:: About this exercise ::
Only one stretch of the records below should be repeated. It starts with the line containing "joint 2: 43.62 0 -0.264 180" and goes on through the line containing "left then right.", exactly as written.
───── Material supplied
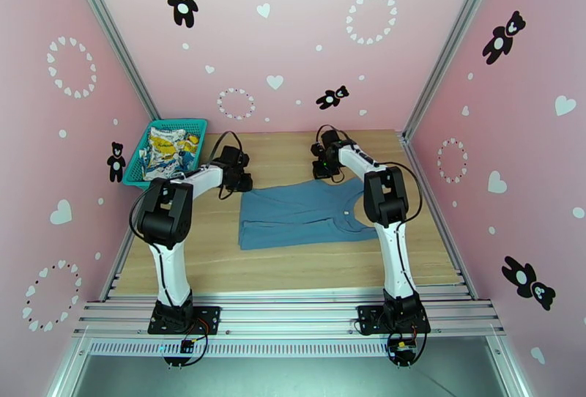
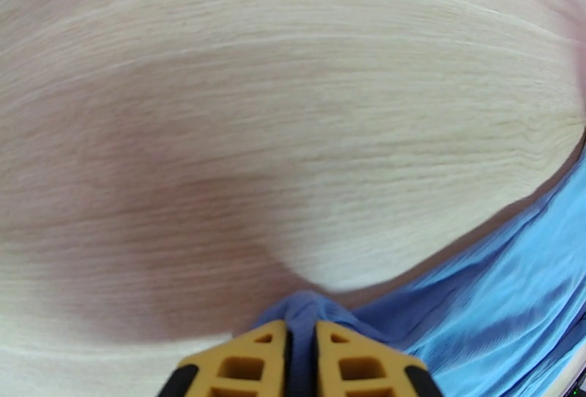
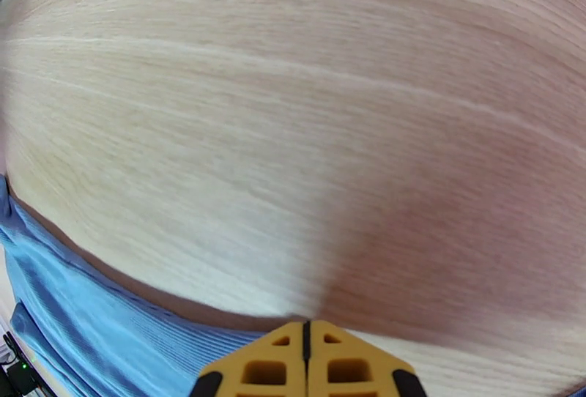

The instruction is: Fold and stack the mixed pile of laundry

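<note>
Left pincer (image 2: 300, 327) is clamped on a bunched corner of the top (image 1: 300, 215), which lies spread on the table (image 1: 293, 263). Your right pincer (image 3: 306, 324) has its fingers pressed together at the same far edge, but you can't tell whether any fabric is caught. If it isn't, lifting will likely raise one corner only and drag the top askew, spoiling the fold. Farther off, the printed cloth (image 1: 167, 151) sits in the basket (image 1: 179, 125) at the far left corner, not yet folded.
</note>
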Tool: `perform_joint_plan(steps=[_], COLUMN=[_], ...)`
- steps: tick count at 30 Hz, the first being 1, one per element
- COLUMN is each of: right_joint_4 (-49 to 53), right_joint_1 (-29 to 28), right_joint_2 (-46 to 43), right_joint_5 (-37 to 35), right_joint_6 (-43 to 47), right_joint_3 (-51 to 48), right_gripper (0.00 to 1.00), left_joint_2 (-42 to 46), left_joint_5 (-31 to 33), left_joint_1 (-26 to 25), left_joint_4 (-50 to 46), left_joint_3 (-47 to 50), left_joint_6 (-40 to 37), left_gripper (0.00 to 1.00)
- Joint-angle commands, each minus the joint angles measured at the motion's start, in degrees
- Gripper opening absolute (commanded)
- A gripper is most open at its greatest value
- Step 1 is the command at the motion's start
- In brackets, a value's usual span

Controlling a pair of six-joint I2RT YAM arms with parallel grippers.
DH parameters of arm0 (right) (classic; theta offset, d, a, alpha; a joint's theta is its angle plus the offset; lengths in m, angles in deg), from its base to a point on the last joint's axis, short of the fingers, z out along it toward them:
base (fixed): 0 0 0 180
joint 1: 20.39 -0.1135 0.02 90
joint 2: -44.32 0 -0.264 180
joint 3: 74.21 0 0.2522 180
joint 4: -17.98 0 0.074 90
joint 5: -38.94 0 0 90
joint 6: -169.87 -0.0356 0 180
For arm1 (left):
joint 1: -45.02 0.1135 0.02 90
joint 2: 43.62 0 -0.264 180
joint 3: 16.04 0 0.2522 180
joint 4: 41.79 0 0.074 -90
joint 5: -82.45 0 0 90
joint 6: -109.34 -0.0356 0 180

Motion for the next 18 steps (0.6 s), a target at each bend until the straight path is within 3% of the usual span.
perform_joint_plan(steps=[1,18], right_joint_4=[-2.2,-8.22], right_joint_1=[0.59,0.69], right_joint_2=[-5.77,-17.52], right_joint_5=[0.94,1.02], right_joint_6=[0.09,-0.21], right_joint_3=[-2.67,-16.94], right_gripper=[0.0,0.0], left_joint_2=[3.64,13.65], left_joint_5=[-2.04,-1.88], left_joint_1=[0.84,0.93], left_joint_4=[3.06,5.64], left_joint_3=[1.93,11.59], left_joint_6=[-1.27,-0.85], left_gripper=[0.17,0.21])
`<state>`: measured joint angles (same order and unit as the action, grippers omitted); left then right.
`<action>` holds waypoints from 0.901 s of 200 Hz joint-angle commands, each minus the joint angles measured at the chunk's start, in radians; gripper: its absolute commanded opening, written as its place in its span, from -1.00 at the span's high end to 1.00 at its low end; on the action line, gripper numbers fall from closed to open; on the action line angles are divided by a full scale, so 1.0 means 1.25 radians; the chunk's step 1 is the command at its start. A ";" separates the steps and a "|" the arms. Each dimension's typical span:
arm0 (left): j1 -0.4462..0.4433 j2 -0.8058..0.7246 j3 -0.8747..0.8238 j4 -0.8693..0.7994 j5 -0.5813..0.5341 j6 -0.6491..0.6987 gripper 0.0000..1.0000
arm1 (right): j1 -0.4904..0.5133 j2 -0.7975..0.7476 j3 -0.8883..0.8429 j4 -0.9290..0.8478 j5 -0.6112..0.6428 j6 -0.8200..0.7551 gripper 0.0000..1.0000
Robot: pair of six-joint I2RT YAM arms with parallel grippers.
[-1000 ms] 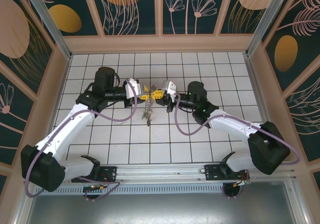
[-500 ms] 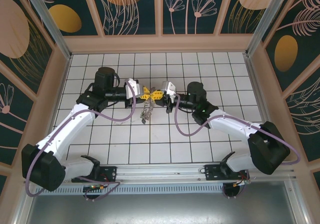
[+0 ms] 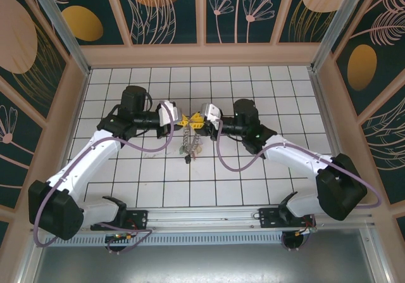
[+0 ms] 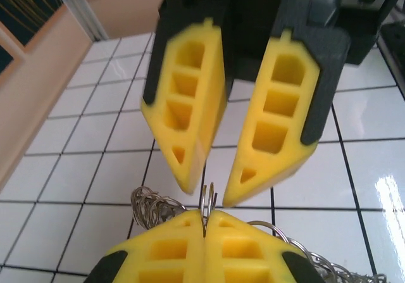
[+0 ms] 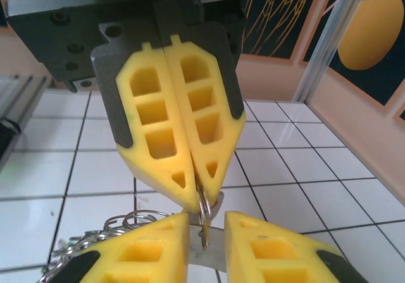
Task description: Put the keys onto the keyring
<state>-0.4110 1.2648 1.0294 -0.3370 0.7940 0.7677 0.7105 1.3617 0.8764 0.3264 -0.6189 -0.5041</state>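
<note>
While trailing away toward the arm bases, caught at the upper loop of the keyring (image 4: 208,194) by the left gripper (image 3: 183,119), clenched on the wire above mid-table. Loop edge-up, crosswise to both noses. Directly opposite, tip to tip, the right gripper (image 3: 197,119), fingers parted astride that loop, grasping nothing apparent. Threading likely from the right.
</note>
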 commanded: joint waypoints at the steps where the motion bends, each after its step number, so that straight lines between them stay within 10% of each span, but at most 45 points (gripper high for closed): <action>1: 0.004 0.007 0.033 -0.043 -0.024 0.046 1.00 | 0.001 -0.017 0.043 -0.145 0.018 -0.112 0.54; 180: 0.004 0.031 0.034 -0.013 0.040 -0.001 1.00 | 0.007 0.058 0.105 -0.151 -0.050 -0.098 0.62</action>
<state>-0.4110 1.2858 1.0344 -0.3885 0.7837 0.7998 0.7105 1.4258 0.9821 0.1005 -0.6529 -0.6403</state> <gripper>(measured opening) 0.060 0.201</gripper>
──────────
:: Finished exercise ::
joint 2: 43.62 0 -0.264 180
joint 3: 16.04 0 0.2522 180
joint 4: 41.79 0 0.074 -90
joint 5: -82.45 0 0 90
joint 6: -109.34 -0.0356 0 180

Motion for the next 18 steps (0.6 s), a target at each bend until the straight path is within 3% of the usual span.
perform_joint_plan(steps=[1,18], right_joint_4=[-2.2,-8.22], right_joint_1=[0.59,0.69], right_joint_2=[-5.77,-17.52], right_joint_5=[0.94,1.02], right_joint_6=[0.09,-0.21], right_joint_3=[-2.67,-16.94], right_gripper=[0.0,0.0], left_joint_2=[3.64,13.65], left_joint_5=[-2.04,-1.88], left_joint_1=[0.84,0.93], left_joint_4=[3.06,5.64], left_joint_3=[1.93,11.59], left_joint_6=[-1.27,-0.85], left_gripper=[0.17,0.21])
`<state>`: measured joint angles (same order and unit as the action, grippers omitted); left then right.

That covers the exercise completely.